** Your objective **
Your task is to repeat the entries below exactly and to leave their images out.

** Records for processing **

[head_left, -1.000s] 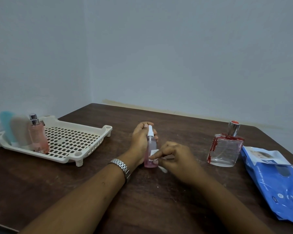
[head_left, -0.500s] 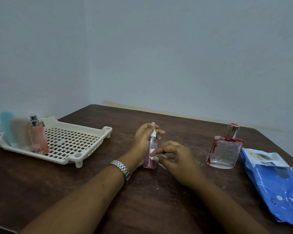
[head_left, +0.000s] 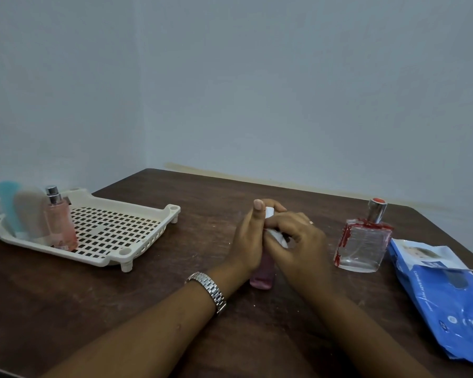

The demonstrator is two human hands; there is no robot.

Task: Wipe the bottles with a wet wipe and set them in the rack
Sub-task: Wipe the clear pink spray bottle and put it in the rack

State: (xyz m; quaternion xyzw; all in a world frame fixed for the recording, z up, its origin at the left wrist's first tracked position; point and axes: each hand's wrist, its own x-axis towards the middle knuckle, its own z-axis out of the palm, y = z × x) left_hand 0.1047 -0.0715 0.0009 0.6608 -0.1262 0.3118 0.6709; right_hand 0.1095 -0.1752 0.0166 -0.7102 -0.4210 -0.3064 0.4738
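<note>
Pink spray bottle [head_left: 262, 276] stands upright on the worktop [head_left: 148, 296] at centre frame, and we are mid-wipe on it. Our left grip [head_left: 249, 241] curls round its upper body, thumb raised beside the white cap. Our right grip [head_left: 298, 241] pinches the wet wipe [head_left: 277, 236] against its neck. Next, we judge, the wipe should run down to the base before we carry the bottle to the rack [head_left: 115, 230] at left. The square glass bottle [head_left: 361, 246] at right waits unwiped.

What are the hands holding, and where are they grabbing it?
The left hand grips the small pink bottle round its upper half. The right hand pinches a white wet wipe against the bottle's neck.
</note>
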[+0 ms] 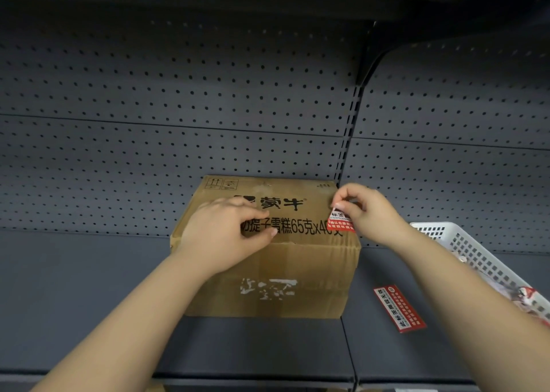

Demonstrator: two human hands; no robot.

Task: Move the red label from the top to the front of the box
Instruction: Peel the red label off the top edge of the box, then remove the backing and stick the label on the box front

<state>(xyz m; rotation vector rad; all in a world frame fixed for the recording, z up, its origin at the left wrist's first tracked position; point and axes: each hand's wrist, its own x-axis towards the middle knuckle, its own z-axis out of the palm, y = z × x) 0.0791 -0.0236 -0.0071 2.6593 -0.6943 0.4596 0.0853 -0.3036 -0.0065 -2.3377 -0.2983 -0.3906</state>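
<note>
A brown cardboard box [300, 275] with black printed characters stands on a dark grey shelf. A red label [340, 221] with white print hangs over the right part of the box top. My right hand [364, 210] pinches the label's upper edge between thumb and fingers, and part of the label looks lifted off the cardboard. My left hand [226, 231] rests palm down on the left part of the box top, its fingers curled over the print. The front face of the box shows a patch of torn white residue [268, 289].
A second red label strip [399, 308] lies flat on the shelf to the right of the box. A white perforated basket [476, 254] sits at the far right with a packet in it. Grey pegboard [208, 108] backs the shelf, and an upper shelf overhangs.
</note>
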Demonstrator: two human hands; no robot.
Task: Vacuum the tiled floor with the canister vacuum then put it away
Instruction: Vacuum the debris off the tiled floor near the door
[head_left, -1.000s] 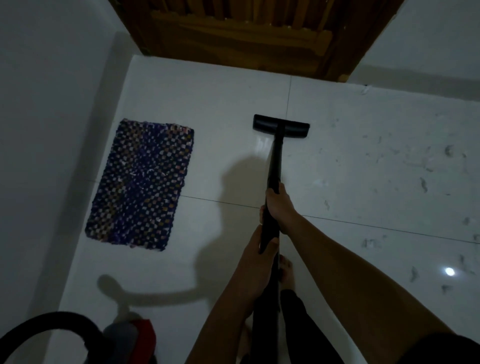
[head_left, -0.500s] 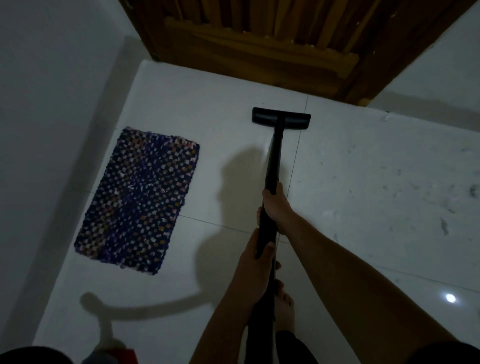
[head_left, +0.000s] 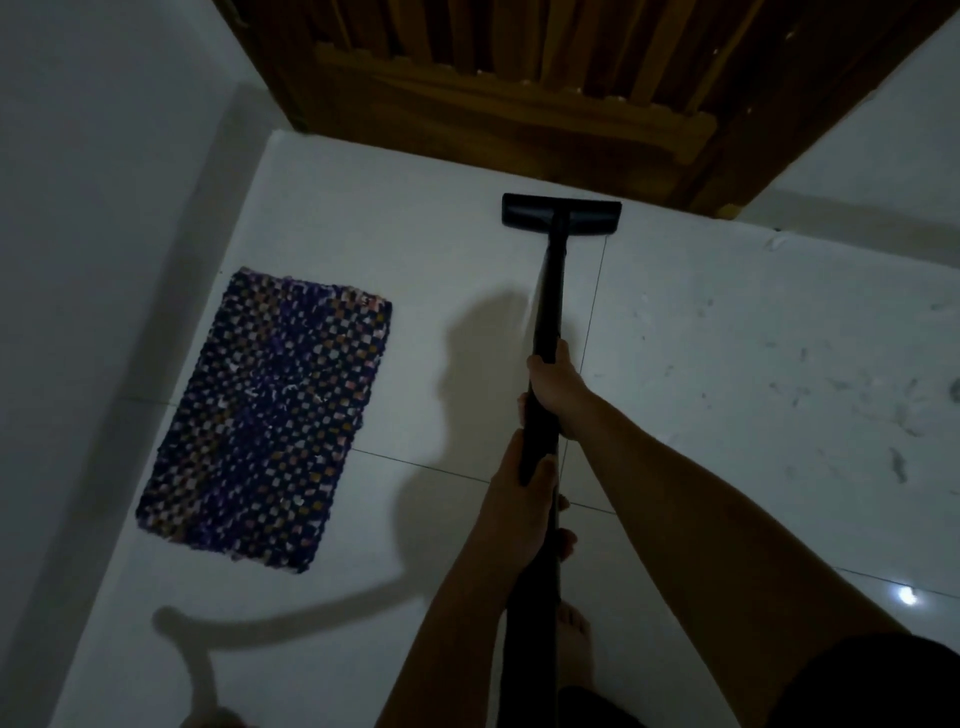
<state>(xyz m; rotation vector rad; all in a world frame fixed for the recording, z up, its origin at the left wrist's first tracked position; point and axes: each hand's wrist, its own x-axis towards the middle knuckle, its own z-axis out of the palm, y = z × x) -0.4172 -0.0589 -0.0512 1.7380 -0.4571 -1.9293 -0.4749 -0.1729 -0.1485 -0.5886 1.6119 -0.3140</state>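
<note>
A black vacuum wand runs from my body up the middle of the frame to its flat black floor head, which rests on the white tiled floor close to the wooden door. My right hand grips the wand higher up. My left hand grips it just below. The canister itself is out of view; only the hose's shadow shows at lower left.
A purple woven mat lies on the floor to the left, near the grey wall. The brown wooden door fills the top. Scattered debris marks the tiles on the right. My bare foot stands below the hands.
The floor head has slid forward toward the door. The view has shifted forward too, and the red canister at lower left has dropped out of frame.
</note>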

** Answer **
[head_left, -1.000s] 
[head_left, -0.500s] 
[head_left, +0.000s] 

The demonstrator is two human hands; there is no robot.

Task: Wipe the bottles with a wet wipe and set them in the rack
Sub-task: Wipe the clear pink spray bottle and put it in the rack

State: (xyz m; quaternion xyzw; all in a world frame fixed for the recording, z up, its origin at the left wrist's first tracked position; point and axes: each hand's wrist, its own x-axis towards the middle knuckle, its own z-axis out of the palm, y = z × x) left_hand 0.1047 -0.0715 0.0009 0.6608 -0.1262 0.3118 0.6709; right_hand 0.1095 -0.1752 0.0166 -0.7102 -0.4210 -0.3064 0.4738
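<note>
Pink spray bottle [head_left: 262, 276] stands upright on the worktop [head_left: 148, 296] at centre frame, and we are mid-wipe on it. Our left grip [head_left: 249, 241] curls round its upper body, thumb raised beside the white cap. Our right grip [head_left: 298, 241] pinches the wet wipe [head_left: 277, 236] against its neck. Next, we judge, the wipe should run down to the base before we carry the bottle to the rack [head_left: 115, 230] at left. The square glass bottle [head_left: 361, 246] at right waits unwiped.

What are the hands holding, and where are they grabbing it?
The left hand grips the small pink bottle round its upper half. The right hand pinches a white wet wipe against the bottle's neck.
</note>
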[+0 ms] 

Demonstrator: two human hands; no robot.

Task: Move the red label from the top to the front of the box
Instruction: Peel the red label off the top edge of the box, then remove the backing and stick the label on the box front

<state>(xyz m; rotation vector rad; all in a world frame fixed for the recording, z up, its origin at the left wrist's first tracked position; point and axes: each hand's wrist, its own x-axis towards the middle knuckle, its own z-axis out of the palm, y = z × x) 0.0791 -0.0236 -0.0071 2.6593 -0.6943 0.4596 0.0853 -0.3036 -0.0065 -2.3377 -0.2983 -0.3906</state>
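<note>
A brown cardboard box [300, 275] with black printed characters stands on a dark grey shelf. A red label [340, 221] with white print hangs over the right part of the box top. My right hand [364, 210] pinches the label's upper edge between thumb and fingers, and part of the label looks lifted off the cardboard. My left hand [226, 231] rests palm down on the left part of the box top, its fingers curled over the print. The front face of the box shows a patch of torn white residue [268, 289].
A second red label strip [399, 308] lies flat on the shelf to the right of the box. A white perforated basket [476, 254] sits at the far right with a packet in it. Grey pegboard [208, 108] backs the shelf, and an upper shelf overhangs.
</note>
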Demonstrator: two human hands; no robot.
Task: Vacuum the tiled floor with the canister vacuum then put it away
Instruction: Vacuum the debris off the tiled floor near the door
[head_left, -1.000s] 
[head_left, -0.500s] 
[head_left, +0.000s] 
<state>(xyz m; rotation vector rad; all in a world frame fixed for the recording, z up, its origin at the left wrist's first tracked position; point and axes: each hand's wrist, its own x-axis towards the middle knuckle, its own z-axis out of the palm, y = z × x) -0.4172 -0.0589 -0.0512 1.7380 -0.4571 -1.9293 -0.4749 -0.1729 -0.1485 -0.5886 1.6119 -0.3140</state>
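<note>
A black vacuum wand runs from my body up the middle of the frame to its flat black floor head, which rests on the white tiled floor close to the wooden door. My right hand grips the wand higher up. My left hand grips it just below. The canister itself is out of view; only the hose's shadow shows at lower left.
A purple woven mat lies on the floor to the left, near the grey wall. The brown wooden door fills the top. Scattered debris marks the tiles on the right. My bare foot stands below the hands.
The floor head has slid forward toward the door. The view has shifted forward too, and the red canister at lower left has dropped out of frame.
</note>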

No additional work is needed on this exercise.